● About this task:
Extract all lines from the data beneath that include the word "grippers".

● Data provided:
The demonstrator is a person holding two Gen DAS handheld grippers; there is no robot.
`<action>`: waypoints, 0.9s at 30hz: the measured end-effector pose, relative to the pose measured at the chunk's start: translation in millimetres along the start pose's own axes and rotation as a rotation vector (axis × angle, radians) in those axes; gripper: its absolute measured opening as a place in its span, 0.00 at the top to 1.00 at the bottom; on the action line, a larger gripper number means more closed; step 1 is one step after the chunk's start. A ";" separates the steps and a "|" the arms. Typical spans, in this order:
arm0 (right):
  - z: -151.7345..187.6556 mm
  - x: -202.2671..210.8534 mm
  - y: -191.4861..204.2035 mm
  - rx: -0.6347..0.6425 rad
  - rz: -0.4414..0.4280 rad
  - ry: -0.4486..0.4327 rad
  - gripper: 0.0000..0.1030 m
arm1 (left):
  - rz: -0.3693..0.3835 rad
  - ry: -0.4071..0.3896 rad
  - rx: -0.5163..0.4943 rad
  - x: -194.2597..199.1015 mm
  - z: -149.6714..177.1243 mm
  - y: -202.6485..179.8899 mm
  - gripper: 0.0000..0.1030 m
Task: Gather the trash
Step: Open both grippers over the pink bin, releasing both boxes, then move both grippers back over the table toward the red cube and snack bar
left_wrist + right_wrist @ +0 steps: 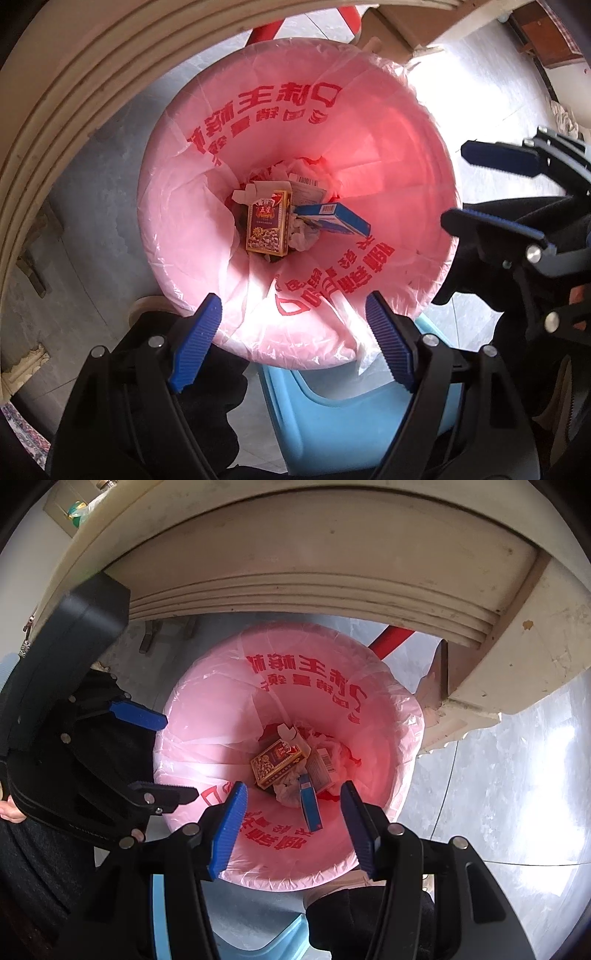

● Response area:
The demonstrator is a person holding two Gen DAS handheld grippers; there is no robot.
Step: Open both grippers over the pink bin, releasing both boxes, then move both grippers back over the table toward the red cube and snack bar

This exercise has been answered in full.